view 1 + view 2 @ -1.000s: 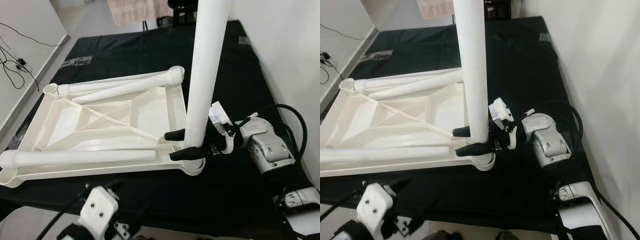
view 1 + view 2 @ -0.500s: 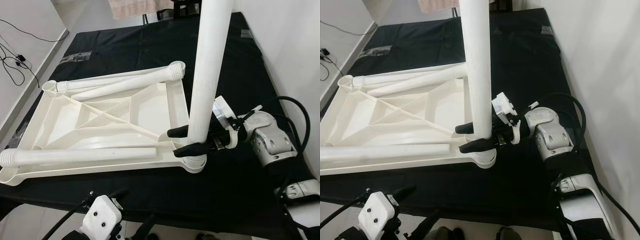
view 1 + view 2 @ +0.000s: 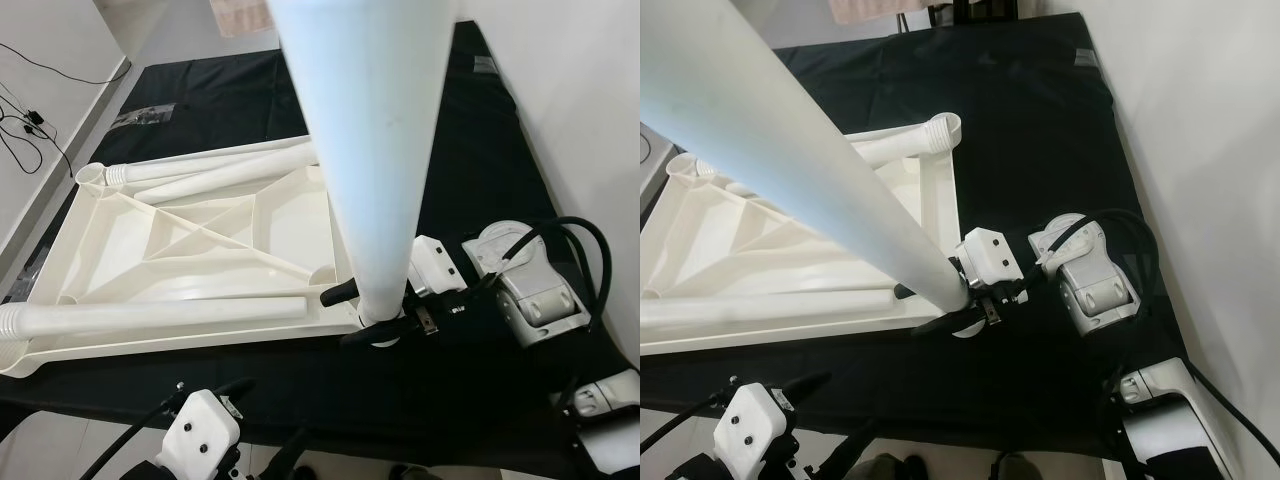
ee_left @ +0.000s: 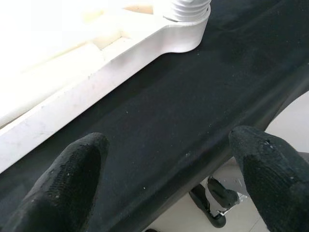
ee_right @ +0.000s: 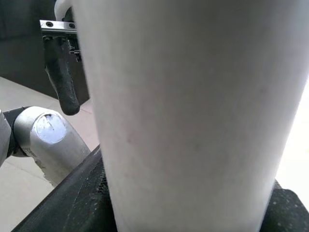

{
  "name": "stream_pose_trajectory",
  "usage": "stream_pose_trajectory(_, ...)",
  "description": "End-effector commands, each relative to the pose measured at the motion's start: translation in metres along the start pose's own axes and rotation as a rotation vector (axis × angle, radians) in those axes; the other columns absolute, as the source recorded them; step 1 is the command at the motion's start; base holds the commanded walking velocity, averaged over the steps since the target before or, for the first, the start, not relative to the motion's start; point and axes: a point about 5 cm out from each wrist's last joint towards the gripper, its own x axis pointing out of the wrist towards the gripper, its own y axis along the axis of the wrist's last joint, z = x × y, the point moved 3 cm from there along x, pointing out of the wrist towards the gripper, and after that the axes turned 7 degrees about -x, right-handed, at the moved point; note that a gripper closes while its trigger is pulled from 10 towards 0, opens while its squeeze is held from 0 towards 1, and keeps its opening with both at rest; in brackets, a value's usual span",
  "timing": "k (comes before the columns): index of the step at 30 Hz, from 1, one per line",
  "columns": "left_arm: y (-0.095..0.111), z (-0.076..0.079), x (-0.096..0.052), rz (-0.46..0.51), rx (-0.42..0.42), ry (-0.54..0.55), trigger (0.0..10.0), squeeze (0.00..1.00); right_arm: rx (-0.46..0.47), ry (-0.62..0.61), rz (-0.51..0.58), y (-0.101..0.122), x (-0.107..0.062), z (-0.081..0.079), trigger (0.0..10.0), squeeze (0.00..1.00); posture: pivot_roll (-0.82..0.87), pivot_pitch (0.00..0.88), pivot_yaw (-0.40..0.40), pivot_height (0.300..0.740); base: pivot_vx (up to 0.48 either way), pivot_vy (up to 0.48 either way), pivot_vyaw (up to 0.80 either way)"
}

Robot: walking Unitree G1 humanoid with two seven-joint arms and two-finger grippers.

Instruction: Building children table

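Observation:
The white children's table top [image 3: 200, 250] lies upside down on a black mat [image 3: 480, 130]. My right gripper [image 3: 347, 318] is shut on a long white table leg [image 3: 375, 150], gripping just above the leg's base at the table top's near right corner. That leg leans steeply up toward the camera. Another leg [image 3: 150, 318] lies along the near edge, and two more legs [image 3: 220, 172] lie along the far edge. My left gripper [image 4: 169, 159] hangs open over the mat's front edge, short of a rounded table corner [image 4: 186, 29] with a threaded end in it.
A white wall [image 3: 590, 100] runs close along the mat's right side. Black cables [image 3: 20, 120] trail over the floor at the left. A cloth [image 3: 240, 15] hangs at the back. The mat's front edge [image 3: 400, 440] drops to tiled floor.
The leg in my right gripper has tipped from nearly upright to leaning toward the camera. The right wrist has turned with it. The left arm stays low at the front.

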Motion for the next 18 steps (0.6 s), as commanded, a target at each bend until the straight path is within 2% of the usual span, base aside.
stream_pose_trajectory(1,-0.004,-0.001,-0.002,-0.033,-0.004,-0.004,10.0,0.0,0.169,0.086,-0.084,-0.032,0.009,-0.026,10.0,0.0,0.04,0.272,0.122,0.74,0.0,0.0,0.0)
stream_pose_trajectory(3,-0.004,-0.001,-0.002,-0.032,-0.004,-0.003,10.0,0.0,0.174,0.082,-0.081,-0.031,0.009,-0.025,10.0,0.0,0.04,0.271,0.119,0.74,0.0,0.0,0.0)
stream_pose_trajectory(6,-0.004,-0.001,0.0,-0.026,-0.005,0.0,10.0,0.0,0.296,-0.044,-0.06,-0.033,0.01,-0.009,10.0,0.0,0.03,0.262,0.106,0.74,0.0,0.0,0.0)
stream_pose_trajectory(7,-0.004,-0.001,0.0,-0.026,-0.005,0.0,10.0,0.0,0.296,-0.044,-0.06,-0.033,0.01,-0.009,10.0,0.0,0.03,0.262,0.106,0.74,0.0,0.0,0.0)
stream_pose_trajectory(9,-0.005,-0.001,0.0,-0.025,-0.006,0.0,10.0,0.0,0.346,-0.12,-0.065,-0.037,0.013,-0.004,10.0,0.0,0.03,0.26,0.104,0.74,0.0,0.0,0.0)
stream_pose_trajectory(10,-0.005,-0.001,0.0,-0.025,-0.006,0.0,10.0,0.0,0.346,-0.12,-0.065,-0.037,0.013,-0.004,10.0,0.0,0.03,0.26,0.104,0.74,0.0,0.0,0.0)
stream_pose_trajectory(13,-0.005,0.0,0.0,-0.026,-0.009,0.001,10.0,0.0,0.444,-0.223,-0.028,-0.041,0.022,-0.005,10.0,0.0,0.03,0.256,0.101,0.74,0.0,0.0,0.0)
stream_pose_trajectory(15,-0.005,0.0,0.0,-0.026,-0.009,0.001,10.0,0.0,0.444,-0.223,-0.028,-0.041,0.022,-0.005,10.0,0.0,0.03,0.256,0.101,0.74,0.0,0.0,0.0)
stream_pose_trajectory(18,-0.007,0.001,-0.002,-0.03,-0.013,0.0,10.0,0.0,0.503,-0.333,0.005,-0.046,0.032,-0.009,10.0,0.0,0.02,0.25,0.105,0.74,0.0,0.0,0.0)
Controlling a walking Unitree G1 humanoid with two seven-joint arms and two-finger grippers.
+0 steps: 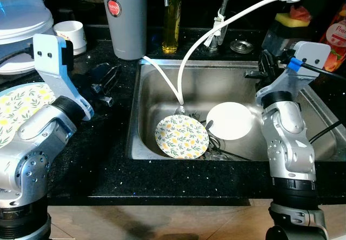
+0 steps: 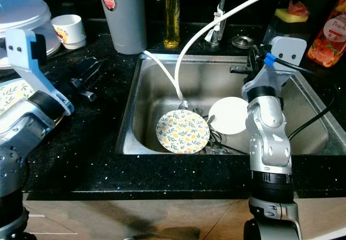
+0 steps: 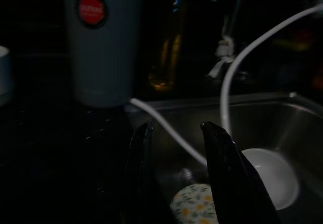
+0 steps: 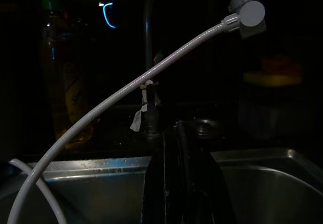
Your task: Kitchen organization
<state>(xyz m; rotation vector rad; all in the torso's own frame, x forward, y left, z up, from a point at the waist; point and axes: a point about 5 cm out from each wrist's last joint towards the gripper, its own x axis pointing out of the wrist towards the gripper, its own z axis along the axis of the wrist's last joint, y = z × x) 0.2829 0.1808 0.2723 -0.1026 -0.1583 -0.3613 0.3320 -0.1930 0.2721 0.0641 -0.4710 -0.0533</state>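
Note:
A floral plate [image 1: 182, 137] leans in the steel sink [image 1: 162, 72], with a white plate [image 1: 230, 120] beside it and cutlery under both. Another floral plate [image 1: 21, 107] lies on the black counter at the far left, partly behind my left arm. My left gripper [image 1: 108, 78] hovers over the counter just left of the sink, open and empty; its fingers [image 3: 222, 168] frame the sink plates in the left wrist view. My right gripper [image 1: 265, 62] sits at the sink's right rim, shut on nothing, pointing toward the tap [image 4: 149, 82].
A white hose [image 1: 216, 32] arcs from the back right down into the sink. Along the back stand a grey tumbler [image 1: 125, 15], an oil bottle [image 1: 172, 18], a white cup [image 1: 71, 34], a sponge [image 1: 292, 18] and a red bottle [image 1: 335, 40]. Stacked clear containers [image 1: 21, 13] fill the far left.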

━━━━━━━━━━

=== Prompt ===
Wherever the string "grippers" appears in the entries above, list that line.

=== Solution for this exercise ===
Robot: walking Unitree G1 humanoid with two seven-joint arms and two-finger grippers.
Controlling a walking Unitree G1 humanoid with two seven-joint arms and two-finger grippers.

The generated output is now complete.